(Source records)
^^^^
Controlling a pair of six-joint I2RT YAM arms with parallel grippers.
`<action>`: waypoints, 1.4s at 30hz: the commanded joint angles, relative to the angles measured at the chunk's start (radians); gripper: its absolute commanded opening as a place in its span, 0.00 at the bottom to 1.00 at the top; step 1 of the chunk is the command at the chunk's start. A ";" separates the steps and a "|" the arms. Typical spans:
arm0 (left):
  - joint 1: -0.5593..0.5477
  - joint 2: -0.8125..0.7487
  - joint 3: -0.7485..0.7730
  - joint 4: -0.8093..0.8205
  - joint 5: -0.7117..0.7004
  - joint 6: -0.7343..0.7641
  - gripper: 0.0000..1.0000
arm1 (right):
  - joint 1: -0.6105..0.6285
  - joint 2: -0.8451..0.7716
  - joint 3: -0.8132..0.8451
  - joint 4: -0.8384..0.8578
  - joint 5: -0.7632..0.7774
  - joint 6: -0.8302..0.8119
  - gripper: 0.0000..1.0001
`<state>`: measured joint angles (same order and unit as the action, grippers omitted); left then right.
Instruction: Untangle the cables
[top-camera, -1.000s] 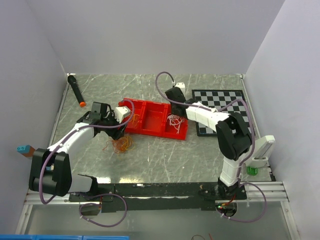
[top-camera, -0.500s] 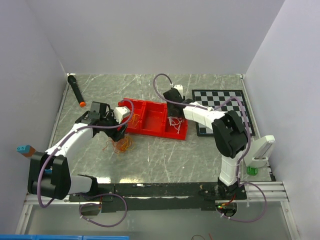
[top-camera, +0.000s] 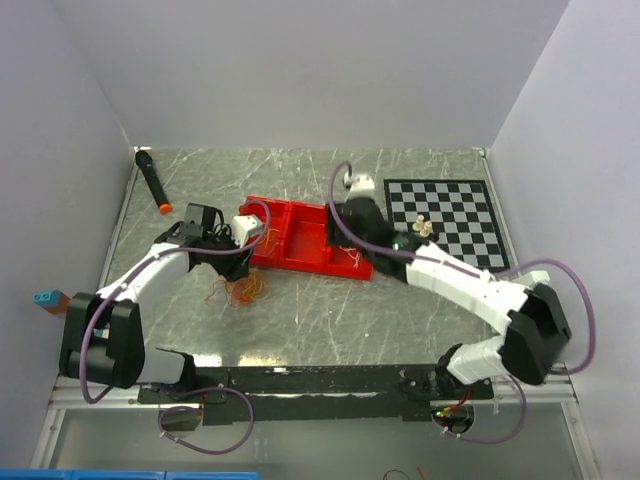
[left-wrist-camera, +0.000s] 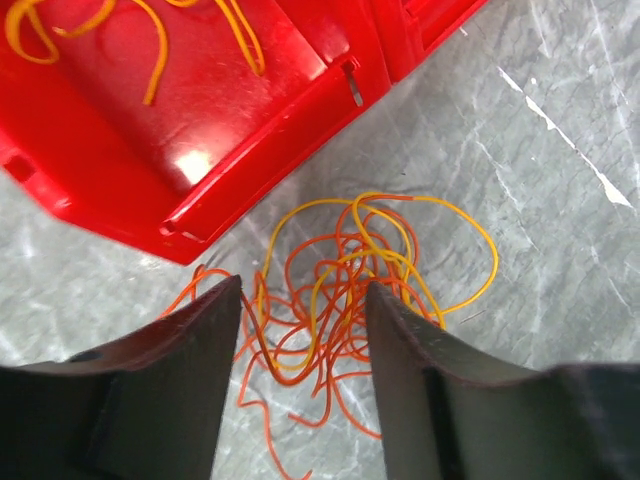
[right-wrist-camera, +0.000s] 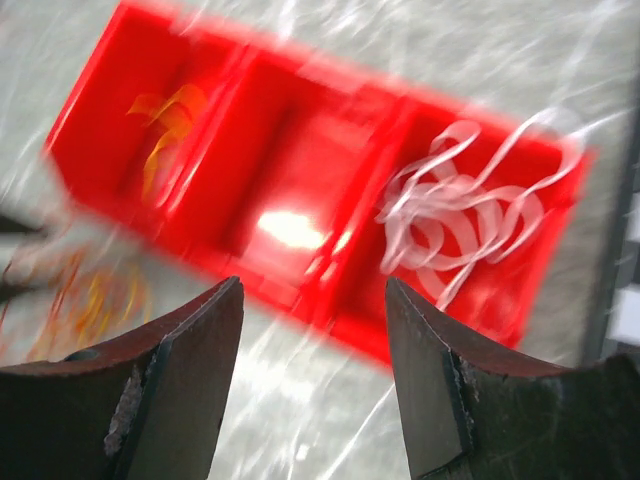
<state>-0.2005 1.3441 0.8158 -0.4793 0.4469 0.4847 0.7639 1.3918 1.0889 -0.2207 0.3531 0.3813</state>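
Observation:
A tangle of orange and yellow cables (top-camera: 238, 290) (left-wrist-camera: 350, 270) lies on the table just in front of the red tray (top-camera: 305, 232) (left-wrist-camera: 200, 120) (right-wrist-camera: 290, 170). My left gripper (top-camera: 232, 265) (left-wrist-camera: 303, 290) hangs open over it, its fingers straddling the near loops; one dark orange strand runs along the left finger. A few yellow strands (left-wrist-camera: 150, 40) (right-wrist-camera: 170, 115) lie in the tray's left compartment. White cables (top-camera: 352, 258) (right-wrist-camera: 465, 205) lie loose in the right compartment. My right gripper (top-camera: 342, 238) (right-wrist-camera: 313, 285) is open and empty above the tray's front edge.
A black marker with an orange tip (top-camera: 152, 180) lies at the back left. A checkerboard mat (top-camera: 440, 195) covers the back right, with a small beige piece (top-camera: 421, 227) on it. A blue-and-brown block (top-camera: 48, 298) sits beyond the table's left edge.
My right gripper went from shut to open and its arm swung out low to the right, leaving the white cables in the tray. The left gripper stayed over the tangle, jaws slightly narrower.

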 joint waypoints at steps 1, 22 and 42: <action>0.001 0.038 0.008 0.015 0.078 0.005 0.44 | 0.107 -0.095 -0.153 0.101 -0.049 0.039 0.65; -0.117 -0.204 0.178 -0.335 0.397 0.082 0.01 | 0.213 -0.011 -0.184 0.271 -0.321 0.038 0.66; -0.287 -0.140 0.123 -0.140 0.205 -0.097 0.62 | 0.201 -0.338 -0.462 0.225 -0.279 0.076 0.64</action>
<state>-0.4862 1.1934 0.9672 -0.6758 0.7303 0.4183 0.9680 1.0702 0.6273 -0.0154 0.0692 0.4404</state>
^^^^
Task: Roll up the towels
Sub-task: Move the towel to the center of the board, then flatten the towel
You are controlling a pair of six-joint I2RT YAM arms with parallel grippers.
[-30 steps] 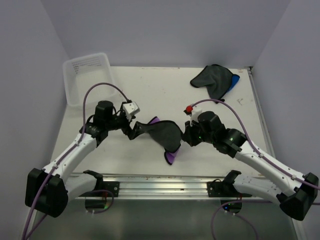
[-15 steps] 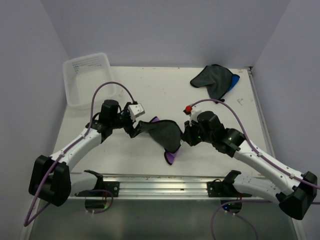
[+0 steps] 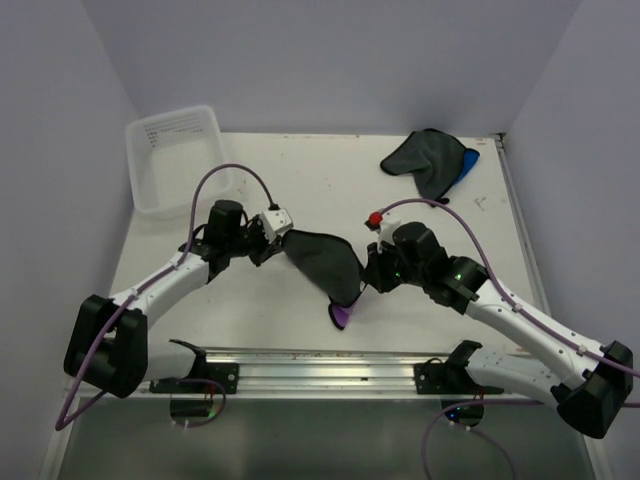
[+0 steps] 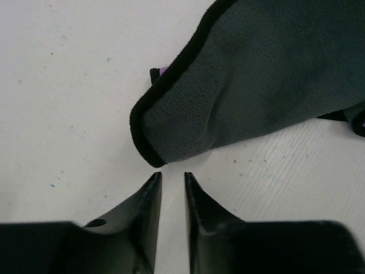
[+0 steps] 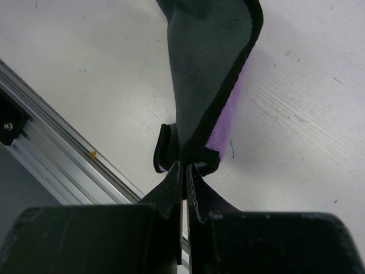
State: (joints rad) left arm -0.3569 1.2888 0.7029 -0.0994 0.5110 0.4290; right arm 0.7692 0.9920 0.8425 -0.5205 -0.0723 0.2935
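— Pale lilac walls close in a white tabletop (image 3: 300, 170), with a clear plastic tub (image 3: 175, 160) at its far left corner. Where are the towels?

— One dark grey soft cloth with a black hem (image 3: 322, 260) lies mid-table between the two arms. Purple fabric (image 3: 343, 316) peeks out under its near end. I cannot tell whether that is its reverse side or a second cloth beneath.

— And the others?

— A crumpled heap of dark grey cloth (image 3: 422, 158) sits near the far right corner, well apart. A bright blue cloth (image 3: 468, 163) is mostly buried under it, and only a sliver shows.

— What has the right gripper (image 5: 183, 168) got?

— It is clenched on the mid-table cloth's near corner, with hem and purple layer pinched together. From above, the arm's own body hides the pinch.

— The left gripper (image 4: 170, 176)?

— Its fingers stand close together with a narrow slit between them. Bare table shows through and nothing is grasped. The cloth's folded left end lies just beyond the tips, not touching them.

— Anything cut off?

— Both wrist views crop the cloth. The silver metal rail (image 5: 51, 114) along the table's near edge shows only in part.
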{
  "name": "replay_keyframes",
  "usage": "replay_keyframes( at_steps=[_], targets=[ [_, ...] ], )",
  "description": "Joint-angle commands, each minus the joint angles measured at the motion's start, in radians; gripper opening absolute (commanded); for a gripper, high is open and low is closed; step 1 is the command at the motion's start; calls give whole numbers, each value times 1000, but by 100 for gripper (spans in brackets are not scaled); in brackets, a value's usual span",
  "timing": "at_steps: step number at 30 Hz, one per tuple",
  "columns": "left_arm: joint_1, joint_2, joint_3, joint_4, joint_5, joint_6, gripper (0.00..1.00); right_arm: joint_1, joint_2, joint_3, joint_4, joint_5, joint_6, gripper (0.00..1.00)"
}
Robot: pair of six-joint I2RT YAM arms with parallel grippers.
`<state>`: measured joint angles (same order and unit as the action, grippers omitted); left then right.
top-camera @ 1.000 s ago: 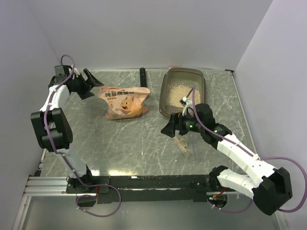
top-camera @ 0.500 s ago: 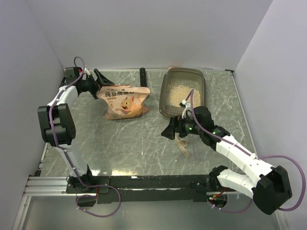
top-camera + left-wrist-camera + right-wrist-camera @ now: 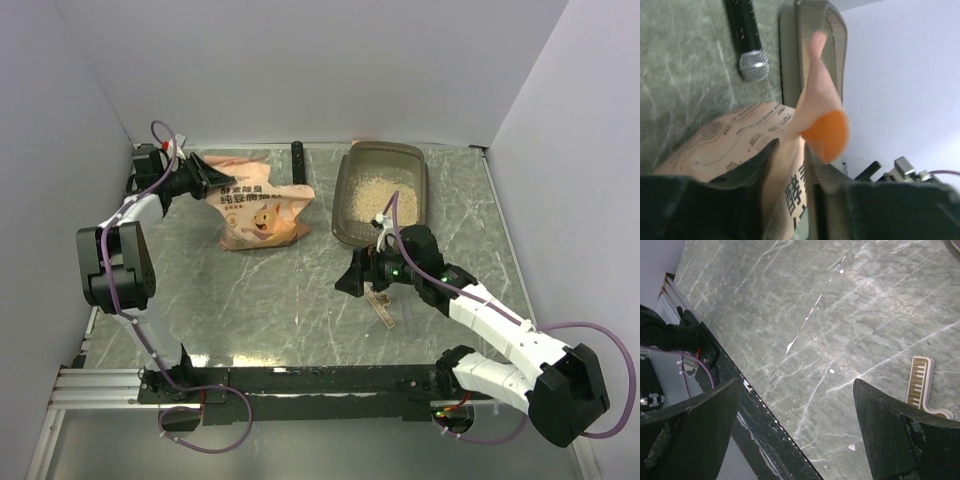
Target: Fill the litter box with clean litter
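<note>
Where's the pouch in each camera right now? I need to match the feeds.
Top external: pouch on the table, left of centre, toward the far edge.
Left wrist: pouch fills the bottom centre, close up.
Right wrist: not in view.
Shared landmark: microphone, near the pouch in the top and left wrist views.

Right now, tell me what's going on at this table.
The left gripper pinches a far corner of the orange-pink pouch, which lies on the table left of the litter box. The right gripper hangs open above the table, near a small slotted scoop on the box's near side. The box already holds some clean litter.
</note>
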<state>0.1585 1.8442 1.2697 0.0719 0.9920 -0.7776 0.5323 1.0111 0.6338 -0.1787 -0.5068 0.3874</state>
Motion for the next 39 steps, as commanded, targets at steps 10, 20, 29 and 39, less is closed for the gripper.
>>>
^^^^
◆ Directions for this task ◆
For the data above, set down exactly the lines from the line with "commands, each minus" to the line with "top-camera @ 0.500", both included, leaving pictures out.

◆ Answer to this task ◆
  "description": "Joint-angle commands, each minus the joint angles measured at the motion's start, in radians; gripper opening absolute (commanded); for a gripper, high is open and low is closed; step 1 is the command at the motion's start; calls give whole numbers, each value times 1000, but by 100 for gripper (spans in brackets are not scaled); in brackets, a value's usual span",
  "timing": "at_steps: step number at 30 Hz, one per tuple",
  "columns": "left_arm: joint_1, joint_2, joint_3, joint_4, joint_5, joint_6, gripper (0.00..1.00); right_arm: joint_1, joint_2, joint_3, joint_4, joint_5, joint_6, gripper (0.00..1.00)"
}
Robot: pair of six-joint I2RT YAM arms with parallel grippers.
`<state>`: measured joint angles (same order and unit as the action, grippers omitted); left then right.
top-camera @ 1.000 s ago: 
top-camera @ 0.500 s ago: 

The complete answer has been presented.